Os efemerópteros, mais conhecidos como "moscas-das-águas" ou "andorinhas-d’água", detêm o recorde de vida mais curta entre os animais. Como o próprio nome científico indica — Ephemeroptera, que vem do grego e significa "criatura de um dia" —, esses insetos vivem, em média, menos de 24 horas.

Apesar da existência breve, sua jornada é impressionante. Após passar grande parte da vida na fase aquática — como ninfa, submersa em rios e lagos por meses ou até anos —, o efemeróptero emerge como adulto apenas para se reproduzir. Nessa fase final, ele mal come, já que seu sistema digestivo está reduzido ou inexistente. Sua única missão é encontrar um parceiro, acasalar-se e garantir a próxima geração.

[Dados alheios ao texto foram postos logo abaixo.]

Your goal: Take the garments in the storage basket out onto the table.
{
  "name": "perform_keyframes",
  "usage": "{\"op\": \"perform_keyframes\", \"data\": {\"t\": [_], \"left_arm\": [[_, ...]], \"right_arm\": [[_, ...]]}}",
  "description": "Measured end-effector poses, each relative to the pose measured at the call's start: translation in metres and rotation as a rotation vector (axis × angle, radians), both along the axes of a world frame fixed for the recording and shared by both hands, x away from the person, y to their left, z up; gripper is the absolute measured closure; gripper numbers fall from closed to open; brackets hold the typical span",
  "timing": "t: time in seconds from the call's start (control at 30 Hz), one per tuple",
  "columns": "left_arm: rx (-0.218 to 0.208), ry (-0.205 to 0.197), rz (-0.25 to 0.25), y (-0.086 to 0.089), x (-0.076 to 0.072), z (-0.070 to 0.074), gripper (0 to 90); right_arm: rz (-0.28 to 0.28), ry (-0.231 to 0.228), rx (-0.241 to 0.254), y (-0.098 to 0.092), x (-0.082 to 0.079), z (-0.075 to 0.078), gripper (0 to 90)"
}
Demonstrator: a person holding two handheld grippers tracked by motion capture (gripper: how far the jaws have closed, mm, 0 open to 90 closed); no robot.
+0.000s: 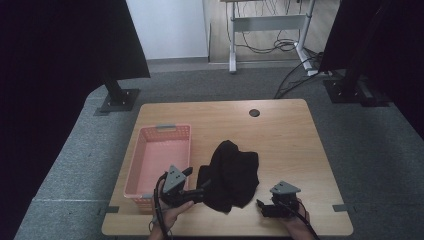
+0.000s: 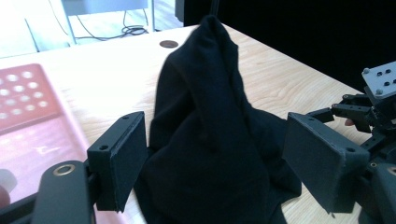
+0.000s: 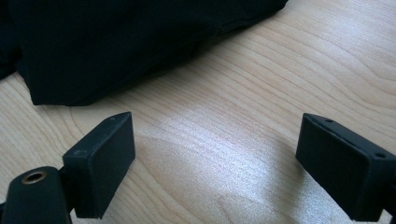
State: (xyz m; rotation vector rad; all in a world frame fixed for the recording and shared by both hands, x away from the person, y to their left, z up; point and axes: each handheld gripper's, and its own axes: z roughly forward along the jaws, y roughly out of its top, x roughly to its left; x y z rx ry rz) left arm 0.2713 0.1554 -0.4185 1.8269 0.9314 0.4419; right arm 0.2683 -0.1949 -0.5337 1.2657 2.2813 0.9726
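Note:
A crumpled black cloth [image 1: 231, 174] lies heaped on the wooden table [image 1: 280, 130], just right of a pink basket [image 1: 161, 160]. My left gripper [image 1: 204, 189] is at the cloth's near-left edge, open, its jaws standing either side of the heap [image 2: 210, 135] without closing on it. My right gripper [image 1: 261, 206] rests low near the table's front edge, right of the cloth, open with bare wood between its jaws [image 3: 215, 163]. The cloth's edge [image 3: 116, 42] lies just beyond them. From the left gripper view the right gripper [image 2: 369, 112] shows at the far right.
The pink basket [image 2: 28, 116] has nothing in it and stands at the table's left. A dark round grommet [image 1: 254, 112] sits near the far edge. Black curtains and stand bases flank the table; a desk frame with cables stands behind.

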Motion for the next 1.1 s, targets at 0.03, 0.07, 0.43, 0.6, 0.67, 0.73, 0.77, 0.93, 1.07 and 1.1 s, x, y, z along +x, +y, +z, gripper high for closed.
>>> {"op": "perform_keyframes", "data": {"t": [0.03, 0.07, 0.43, 0.6, 0.67, 0.73, 0.77, 0.93, 1.07, 1.1], "left_arm": [[-0.004, 0.002, 0.003, 0.003, -0.001, 0.001, 22.1], [-0.005, 0.001, 0.006, 0.006, -0.002, 0.001, 22.0], [0.007, 0.013, 0.069, 0.041, -0.012, 0.000, 22.1], [-0.005, 0.032, 0.124, 0.060, -0.019, -0.008, 22.4], [-0.008, 0.042, 0.147, 0.067, -0.022, -0.012, 22.6], [-0.015, 0.051, 0.162, 0.074, -0.023, -0.014, 23.0], [-0.024, 0.055, 0.170, 0.078, -0.024, -0.016, 23.2], [-0.021, 0.062, 0.190, 0.086, -0.025, -0.019, 23.2], [-0.008, 0.073, 0.194, 0.091, -0.024, -0.022, 23.1], [-0.008, 0.073, 0.194, 0.091, -0.024, -0.022, 23.0]], "right_arm": [[0.000, 0.000, 0.000, 0.000, 0.000, 0.000, 11.3], [0.000, 0.000, 0.000, 0.000, 0.000, 0.000, 11.3], [0.000, 0.001, 0.001, 0.000, 0.000, 0.000, 11.4], [0.000, 0.000, 0.000, 0.000, 0.000, 0.000, 11.3], [0.000, 0.000, 0.000, 0.000, 0.000, 0.000, 11.3], [0.000, 0.000, 0.000, 0.000, 0.000, 0.000, 11.3], [0.000, -0.001, 0.000, 0.000, 0.000, 0.000, 11.3], [0.000, 0.000, 0.000, 0.000, 0.000, 0.000, 11.3], [0.000, 0.002, 0.002, 0.000, 0.000, 0.000, 11.3], [0.000, 0.002, 0.002, 0.000, 0.000, 0.000, 11.3]]}}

“É uma existência quase poética”, comenta o biólogo Milton Neto, professor do Colégio Walt Disney, em Pernambuco. “Eles nascem, voam, reproduzem e morrem em menos de um dia. Toda a sua evolução gira em torno desse momento final.”

Essa efemeridade contrasta com a longa fase larval, que pode durar até três anos em algumas espécies. Assim, embora a vida adulta pareça incrivelmente curta, a maioria dos efemerópteros passa a maior parte do ciclo de vida sob a superfície da água, protegidos e em desenvolvimento.

Mesmo com tanta brevidade, esses insetos desempenham papel importante nos ecossistemas. São indicadores de qualidade da água e servem de alimento para peixes e aves. Sua presença é sinal de ambientes saudáveis. Então, ainda que vivam pouco, sua passagem é significativa — e necessária.